Lighting in shadows is always a problem. Physically there is difference in light intensity due to light bouncing, cavities or objects orientations. In games this is usually just flat since these kinds of secondary lighting information are too complex to add especially for dynamic scenes. To help remedy this problem the OpenGL Graphic Modules uses a little hack to add more depth to areas in shadows.
The basic observation is that a user notices more the lack of light difference in curved surfaces in shadows than he is going to notice an incorrect amount of lighting used for these differences. Using this obersation the lighting formula has been slightly adjusted. For ambient lighting in shadow areas the dot product used for pixels outside shadows is used too but in the reversed direction. The surface orientation is used as a sort of fake ambient occlusion term. Surfaces pointing away from the light source receive less ambient light than those approaching the perpandicular orientation. With light outside shadows this is the inverse where surfaces pointing towards the light source receive higher intensities than surface approach a perpendicula orientation.
In pracise the ambient light is reduced to 25% towards surfaces pointing straight away from the light source. This produces depth in ambient areas that is looking better than doing nothing (or using broken by design techniques like SSAO). This replaces the old ambient lighting hack that messed with the dot product in an ugly way. This solution is way better looking and stable.

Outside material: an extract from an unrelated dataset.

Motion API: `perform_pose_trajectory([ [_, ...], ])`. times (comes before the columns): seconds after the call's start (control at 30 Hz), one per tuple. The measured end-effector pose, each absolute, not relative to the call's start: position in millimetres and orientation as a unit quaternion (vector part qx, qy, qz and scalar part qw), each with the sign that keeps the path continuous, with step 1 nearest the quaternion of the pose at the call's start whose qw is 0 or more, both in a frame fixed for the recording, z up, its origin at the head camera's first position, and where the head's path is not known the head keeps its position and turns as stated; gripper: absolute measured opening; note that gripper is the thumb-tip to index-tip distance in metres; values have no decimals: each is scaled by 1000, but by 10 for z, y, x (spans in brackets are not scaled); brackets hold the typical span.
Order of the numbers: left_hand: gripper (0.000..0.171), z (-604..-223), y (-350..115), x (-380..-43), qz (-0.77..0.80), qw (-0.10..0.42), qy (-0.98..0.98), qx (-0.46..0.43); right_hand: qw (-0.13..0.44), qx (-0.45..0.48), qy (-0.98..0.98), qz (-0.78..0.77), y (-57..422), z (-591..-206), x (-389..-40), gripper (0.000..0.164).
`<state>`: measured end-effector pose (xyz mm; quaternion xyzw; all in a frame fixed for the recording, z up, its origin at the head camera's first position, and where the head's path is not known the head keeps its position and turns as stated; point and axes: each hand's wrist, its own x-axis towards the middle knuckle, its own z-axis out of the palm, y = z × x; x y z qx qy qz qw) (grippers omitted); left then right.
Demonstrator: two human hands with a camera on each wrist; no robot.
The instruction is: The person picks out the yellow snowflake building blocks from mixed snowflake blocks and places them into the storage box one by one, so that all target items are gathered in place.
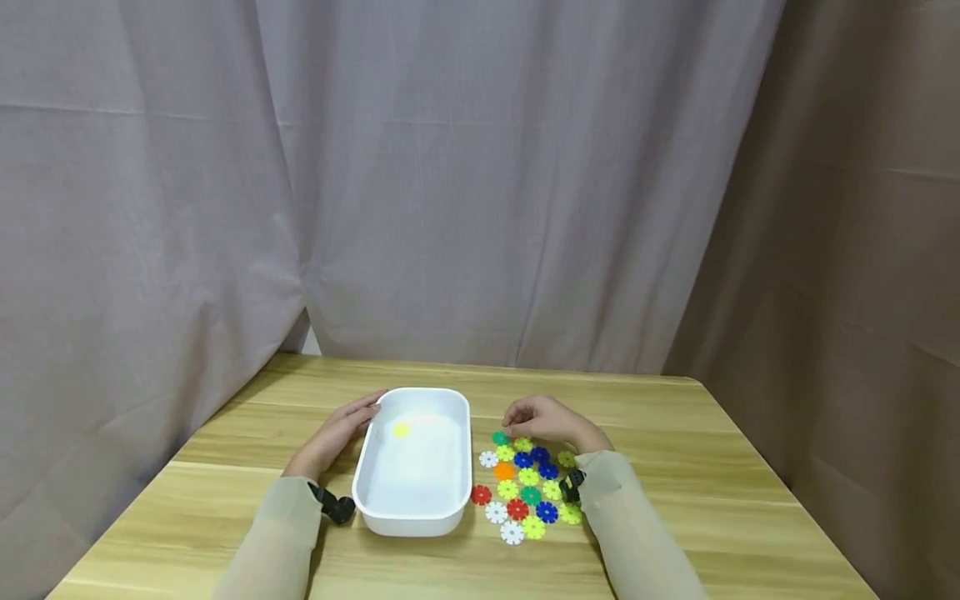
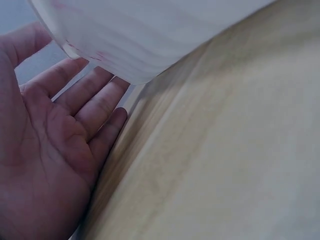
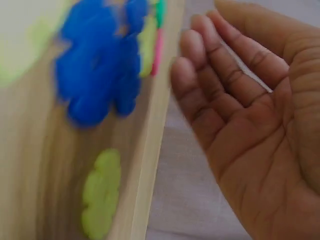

The image below shows a comparison between using the improved lighting in shadows and using conventional flat shading.
Comparison between improved shading in shadows and conventional flat shading. The right image has the improved lighting enabled. Surfaces with different orientations receive now different amounts of ambient light. The ground texture too is slightly improved in depth using this technique although the ambient occlusion image reduces the effect.